The point at which this becomes very confusing is in DNS responses. A DNS response packet has four primary sections: queries, answers, authoritative nameservers, and additional records. Not all of these are always populated, and each one of those section can have multiple records in it. In fact, the DNS response header has fields that tell you how many values each one of those sections contains.

Based on how Scapy nests different protocols, you would expect that packet[DNS] will return the entire DNS section of the packet, and you should see fields that include qd (query), an (answer), ns (nameserver), and ar (additional record). Each one of those fields should contain an array (or list) of records. However, Scapy actually stores them nested, as shown for the nameserver section below:

ns=
    <DNSRR  
        rrname='ns.domain.test.' 
        type=NS 
        rclass=IN 
        ttl=3600 
        rdata='ns1.domain.test.' |
        <DNSRR  
            rrname='ns.domain.test.' 
            type=NS 
            rclass=IN 
            ttl=3600 
            rdata='ns2.domain.test.' |
            <DNSRR  
                rrname='ns.domain.test.' 
                type=NS 
                rclass=IN
                ttl=3600 
                rdata='ns3.domain.test.' 
                <DNSRR  
                    rrname='ns.domain.test.' 
                    type=NS 
                    rclass=IN 
                    ttl=3600 
                    rdata='ns4.domain.test.' |
                    <DNSRR  
                        rrname='ns.domain.test.' 
                        type=NS 
                        rclass=IN 
                        ttl=3600 
                        rdata='ns5.domain.test.' |
                    >
                >
            >
        >
    >

This means, somewhat unbelievably, that packet[DNS].ns[0] will return all the nameserver records, and packet[DNS].ns[4] will only return the last one. Confusing these even further, the section names for these are standardized to the record type and not the field, so the DNSRR (DNS response record) section name doesn’t consistently match with response records. A response that includes a SRV record will have a section name of DNSSRV. So, despite every other application of Scapy making it very easy to reference fields by packet[section_name].field_name, DNS responses completely break that mold.

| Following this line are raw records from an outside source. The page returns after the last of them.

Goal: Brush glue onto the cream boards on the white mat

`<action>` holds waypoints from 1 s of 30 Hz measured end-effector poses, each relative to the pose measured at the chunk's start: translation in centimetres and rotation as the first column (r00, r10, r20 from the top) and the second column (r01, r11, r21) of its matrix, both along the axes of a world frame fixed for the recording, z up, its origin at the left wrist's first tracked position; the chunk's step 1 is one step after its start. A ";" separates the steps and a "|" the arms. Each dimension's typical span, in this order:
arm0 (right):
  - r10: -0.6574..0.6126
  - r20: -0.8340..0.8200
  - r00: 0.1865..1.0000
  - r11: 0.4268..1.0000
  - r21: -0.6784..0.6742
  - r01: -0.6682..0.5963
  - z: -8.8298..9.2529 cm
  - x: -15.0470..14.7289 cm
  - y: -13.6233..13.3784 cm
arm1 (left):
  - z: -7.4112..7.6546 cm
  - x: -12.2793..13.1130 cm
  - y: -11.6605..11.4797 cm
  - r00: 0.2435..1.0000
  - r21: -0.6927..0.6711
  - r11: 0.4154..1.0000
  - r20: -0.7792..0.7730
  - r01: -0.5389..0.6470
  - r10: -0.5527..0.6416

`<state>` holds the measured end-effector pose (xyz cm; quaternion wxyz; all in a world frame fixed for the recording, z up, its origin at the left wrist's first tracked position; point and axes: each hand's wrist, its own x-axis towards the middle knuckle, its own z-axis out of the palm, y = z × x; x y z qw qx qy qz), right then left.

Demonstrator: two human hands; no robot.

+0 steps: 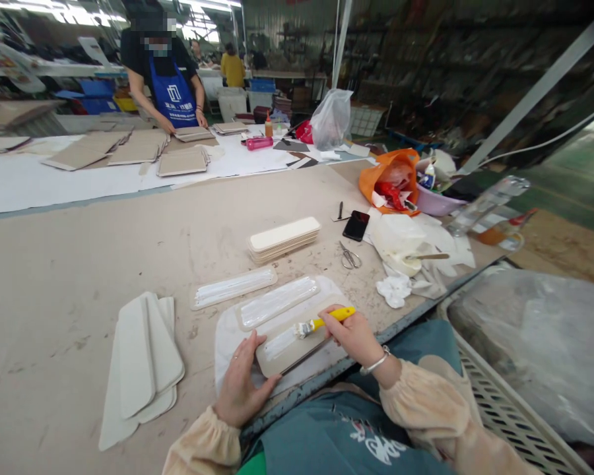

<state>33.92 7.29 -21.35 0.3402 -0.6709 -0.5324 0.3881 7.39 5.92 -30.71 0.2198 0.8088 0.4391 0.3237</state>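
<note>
A yellow-handled paintbrush (337,318) is gripped in my right hand (354,336), its bristles white with wet paste. They touch a beige rounded strip of board (277,364), partly coated with a white streak. My left hand (240,382) steadies the board's left end between thumb and fingers. Underneath lies a white sheet (224,333). Just beyond it rests a second strip (280,302) with a broad white coat, and a third coated strip (234,288) lies farther left. Behind these stands a neat stack of strips (284,235).
Fanned pale panels (146,359) lie left. At right are scissors (350,256), a phone (356,225), a white paste tub (400,241), crumpled tissue (395,290) and an orange bag (387,178). The table edge (304,392) runs before me. Across the table, a co-worker (171,79) handles boards.
</note>
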 end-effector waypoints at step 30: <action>0.288 0.771 0.568 0.816 0.113 -0.567 0.5 -1.4 -4.4 | -1.3 -0.2 0.3 1.000 0.134 0.991 -0.031 0.001 0.003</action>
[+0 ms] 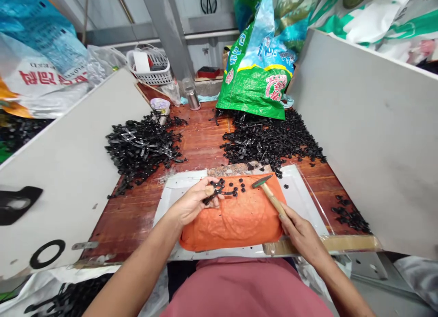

Consistently Dissecting DNS Responses

My method to dissect DNS responses consistently makes heavy use of indices rather than alphanumeric section names. Because the DNS header reports the length of each of the four major sections, use those values to iterate through the information you need.

To iterate through the all the records in the answers section, use:

for x in range(packet[DNS].ancount):

To then connect an IP address, to the original query, use:

packet[DNS].an[x].rdata    # to return the IP address
packet[DNS].an[x].rrname   # to return the response record name
packet[DNS].qd.qname       # to return the original query name

Similar references can be used to iterate through the nameservers and additional records.

Building a dictionary of all DNS Responses

While my full script can be seen on Github, my general process to building a full dictionary mapping IP addresses to A records to DNS queries is as follows:

# For a given DNS packet, handle the case for an A record
if packet[DNS].qd.qtype == 1:
    for x in range(packet[DNS].ancount):
        if re.match(ip_address_pattern, packet[DNS].an[x].rdata) == None:
            continue
        temp_dict = {packet[DNS].an[x].rdata:[packet[DNS].an[x].rrname,packet[DNS].qd.qname]}
# And repeat the same process for the additional records by substituting ar for an

The process for a SRV record (designated by packet[DNS].qd.qtype == 33), is identical, except I don’t even bother with the answers section.

Conclusion

Automated packet dissection is a real possibility with Scapy, provided you are willing to spend the time learning how Scapy stores data and effective ways of working around some of its limitations. This example of mapping DNS responses is an excellent introduction Scapy itself, and I’m excited to see what I can do in the future if I can bake in other libraries that can give me statistical measurements, timing details, or even correlation between multiple packet captures showing the same conversations.